→ **WHAT TO PRODUCE**: In the entries below, find the line with "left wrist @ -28" and the line with "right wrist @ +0"; give again those lines and every line between them, exactly.

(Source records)
· · · · · · ·
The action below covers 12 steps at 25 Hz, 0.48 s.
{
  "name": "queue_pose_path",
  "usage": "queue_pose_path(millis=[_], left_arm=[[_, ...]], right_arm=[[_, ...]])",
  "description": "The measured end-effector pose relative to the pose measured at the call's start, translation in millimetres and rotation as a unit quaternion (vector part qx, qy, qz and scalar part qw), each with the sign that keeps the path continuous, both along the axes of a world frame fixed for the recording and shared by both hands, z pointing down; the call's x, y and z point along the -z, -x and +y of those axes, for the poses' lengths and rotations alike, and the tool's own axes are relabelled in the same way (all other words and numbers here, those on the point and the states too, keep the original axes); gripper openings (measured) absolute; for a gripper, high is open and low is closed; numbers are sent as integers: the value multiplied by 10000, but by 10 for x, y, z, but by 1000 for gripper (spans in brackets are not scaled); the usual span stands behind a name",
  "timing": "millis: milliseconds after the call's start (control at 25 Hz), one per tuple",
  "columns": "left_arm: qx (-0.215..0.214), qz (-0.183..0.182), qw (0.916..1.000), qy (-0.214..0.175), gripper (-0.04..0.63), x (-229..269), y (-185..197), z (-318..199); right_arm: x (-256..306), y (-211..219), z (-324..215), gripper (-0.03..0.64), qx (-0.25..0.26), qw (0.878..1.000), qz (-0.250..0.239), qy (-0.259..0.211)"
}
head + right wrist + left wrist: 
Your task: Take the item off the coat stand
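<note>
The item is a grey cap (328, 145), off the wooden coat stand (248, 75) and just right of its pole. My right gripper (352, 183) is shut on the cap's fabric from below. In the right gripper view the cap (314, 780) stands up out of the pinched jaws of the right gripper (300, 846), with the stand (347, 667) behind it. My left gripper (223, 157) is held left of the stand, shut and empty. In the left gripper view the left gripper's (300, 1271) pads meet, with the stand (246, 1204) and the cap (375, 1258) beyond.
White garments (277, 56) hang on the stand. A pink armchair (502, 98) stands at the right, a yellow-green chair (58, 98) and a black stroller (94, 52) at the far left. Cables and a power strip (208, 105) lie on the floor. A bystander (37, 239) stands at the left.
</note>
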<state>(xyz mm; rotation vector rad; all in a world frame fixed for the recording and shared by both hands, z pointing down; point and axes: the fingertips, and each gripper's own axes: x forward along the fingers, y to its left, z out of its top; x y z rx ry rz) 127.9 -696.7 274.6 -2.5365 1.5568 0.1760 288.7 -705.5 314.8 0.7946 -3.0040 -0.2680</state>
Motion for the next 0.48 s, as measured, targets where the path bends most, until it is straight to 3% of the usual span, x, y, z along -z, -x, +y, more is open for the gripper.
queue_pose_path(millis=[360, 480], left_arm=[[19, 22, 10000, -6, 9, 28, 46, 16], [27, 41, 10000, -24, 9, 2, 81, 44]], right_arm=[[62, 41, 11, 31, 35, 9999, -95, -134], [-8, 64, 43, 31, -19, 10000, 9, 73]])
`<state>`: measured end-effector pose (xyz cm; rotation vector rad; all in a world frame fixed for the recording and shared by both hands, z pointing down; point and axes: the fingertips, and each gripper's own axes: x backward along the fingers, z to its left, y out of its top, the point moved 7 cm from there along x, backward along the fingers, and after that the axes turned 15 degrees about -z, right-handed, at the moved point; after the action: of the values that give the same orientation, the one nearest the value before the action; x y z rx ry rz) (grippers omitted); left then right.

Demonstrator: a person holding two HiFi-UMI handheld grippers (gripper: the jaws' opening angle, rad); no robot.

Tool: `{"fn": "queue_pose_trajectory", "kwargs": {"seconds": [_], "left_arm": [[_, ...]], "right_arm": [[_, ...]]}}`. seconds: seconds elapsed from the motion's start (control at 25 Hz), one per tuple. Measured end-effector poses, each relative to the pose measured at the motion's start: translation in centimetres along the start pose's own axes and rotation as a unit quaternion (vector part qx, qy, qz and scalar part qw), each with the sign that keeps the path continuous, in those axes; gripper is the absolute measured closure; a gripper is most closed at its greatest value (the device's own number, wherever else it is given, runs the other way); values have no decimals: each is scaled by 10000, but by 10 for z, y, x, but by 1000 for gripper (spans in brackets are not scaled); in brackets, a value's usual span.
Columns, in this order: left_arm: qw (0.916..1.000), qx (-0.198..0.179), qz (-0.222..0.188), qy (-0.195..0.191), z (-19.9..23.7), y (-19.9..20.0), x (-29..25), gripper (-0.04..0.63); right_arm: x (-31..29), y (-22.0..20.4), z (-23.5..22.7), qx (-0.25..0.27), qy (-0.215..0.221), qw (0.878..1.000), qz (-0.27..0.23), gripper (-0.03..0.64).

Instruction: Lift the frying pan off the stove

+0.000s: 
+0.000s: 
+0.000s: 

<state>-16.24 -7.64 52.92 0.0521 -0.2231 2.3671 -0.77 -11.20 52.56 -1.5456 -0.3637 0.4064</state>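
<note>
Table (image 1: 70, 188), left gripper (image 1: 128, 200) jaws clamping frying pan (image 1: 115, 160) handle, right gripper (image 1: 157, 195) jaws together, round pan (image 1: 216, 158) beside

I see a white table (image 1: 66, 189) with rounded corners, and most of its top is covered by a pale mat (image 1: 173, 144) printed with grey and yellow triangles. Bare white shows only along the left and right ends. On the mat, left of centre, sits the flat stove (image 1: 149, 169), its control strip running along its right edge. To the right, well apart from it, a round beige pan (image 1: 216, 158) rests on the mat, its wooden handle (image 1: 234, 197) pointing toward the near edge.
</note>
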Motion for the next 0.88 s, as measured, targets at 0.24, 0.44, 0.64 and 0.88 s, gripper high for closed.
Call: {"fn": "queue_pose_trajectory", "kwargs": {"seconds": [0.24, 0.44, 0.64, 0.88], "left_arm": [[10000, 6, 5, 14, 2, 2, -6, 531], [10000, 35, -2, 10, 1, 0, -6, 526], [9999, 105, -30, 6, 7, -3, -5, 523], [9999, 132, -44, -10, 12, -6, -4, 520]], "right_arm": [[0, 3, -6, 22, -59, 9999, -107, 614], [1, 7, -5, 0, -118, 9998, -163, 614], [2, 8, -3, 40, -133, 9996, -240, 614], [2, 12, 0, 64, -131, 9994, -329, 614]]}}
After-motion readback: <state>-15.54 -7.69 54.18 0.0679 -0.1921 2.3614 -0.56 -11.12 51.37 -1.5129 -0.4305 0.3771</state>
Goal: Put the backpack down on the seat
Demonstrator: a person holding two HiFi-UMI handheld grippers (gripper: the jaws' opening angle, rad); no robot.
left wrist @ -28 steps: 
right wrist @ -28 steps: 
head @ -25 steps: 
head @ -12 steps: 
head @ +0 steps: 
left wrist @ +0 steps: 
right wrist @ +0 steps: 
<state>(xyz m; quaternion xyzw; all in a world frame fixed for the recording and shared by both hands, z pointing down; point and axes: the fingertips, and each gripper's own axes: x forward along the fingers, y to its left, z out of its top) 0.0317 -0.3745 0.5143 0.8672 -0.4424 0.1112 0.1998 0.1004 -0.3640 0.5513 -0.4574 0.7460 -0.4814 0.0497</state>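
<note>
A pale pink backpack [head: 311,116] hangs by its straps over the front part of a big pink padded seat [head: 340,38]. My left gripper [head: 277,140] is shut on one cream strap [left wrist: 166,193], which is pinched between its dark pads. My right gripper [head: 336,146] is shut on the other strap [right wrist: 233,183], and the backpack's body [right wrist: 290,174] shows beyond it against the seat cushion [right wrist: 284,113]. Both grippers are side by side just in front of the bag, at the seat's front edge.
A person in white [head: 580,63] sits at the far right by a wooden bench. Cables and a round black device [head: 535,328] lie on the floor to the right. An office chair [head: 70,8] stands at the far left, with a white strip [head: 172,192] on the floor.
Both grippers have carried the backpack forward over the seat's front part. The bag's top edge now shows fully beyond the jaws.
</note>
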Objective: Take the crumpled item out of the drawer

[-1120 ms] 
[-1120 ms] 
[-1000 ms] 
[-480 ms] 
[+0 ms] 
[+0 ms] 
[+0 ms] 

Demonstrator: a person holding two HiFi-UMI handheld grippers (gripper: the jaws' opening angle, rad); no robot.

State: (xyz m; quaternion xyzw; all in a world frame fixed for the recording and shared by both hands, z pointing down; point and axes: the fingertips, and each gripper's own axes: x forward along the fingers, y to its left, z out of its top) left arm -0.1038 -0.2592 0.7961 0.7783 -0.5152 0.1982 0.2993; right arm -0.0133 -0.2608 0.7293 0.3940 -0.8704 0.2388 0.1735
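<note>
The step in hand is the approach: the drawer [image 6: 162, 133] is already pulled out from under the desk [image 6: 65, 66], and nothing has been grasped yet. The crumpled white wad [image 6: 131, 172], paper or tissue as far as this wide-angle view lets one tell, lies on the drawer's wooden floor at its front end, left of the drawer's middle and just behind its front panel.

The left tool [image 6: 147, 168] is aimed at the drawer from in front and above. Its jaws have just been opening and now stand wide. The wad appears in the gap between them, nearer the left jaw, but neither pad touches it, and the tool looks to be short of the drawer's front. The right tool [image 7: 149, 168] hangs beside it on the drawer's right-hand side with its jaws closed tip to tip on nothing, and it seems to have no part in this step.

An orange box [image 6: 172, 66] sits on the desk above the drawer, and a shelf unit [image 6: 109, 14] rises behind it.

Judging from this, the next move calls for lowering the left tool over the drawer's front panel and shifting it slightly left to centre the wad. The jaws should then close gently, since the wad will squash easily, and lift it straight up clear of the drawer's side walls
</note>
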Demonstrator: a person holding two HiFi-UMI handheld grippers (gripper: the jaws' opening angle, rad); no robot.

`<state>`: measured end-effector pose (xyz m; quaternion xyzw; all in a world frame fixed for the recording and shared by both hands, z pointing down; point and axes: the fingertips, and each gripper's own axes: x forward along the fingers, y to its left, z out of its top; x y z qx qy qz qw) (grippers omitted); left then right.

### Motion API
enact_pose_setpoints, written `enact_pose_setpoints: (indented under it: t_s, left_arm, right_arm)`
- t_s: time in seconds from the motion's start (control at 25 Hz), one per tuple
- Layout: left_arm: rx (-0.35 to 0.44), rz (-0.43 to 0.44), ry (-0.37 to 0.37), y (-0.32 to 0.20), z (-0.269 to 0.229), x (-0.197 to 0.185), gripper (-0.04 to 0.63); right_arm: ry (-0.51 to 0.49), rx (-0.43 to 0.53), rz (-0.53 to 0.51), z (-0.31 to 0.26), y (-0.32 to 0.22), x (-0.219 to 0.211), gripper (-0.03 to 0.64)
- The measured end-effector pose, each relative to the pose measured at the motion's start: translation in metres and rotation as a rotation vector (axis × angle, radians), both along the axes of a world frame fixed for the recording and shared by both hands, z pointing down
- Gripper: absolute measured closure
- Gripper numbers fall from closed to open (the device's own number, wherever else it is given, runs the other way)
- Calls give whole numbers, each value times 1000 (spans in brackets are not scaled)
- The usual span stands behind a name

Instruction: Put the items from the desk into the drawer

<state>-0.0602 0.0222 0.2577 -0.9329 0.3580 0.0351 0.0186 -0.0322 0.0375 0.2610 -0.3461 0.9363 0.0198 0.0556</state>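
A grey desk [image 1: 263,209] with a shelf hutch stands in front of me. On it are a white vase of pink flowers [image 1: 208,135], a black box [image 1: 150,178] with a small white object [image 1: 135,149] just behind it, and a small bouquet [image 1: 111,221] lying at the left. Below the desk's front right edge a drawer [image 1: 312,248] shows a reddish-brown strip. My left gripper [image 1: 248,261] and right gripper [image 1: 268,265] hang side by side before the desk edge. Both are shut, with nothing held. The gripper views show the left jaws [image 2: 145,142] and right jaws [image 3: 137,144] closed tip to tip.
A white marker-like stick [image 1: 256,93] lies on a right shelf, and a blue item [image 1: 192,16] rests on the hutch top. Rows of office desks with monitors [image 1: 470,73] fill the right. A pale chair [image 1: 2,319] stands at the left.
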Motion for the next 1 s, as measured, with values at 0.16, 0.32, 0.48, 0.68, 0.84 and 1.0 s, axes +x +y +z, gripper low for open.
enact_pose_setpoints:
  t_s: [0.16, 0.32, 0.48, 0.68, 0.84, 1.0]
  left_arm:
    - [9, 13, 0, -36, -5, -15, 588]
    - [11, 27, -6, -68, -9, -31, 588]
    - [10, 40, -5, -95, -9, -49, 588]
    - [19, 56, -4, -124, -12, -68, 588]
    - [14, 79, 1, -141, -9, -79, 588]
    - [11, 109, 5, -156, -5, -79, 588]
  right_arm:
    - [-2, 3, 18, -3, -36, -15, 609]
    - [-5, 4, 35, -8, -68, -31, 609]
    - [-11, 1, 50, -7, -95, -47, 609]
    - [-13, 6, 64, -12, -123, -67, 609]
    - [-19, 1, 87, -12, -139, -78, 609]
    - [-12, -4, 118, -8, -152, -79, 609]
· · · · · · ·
→ **ANSWER**:
left wrist @ -28 steps: 
right wrist @ -28 steps: 
head @ -25 steps: 
head @ -12 steps: 
head @ +0 steps: 
left wrist @ +0 steps: 
right wrist @ +0 steps: 

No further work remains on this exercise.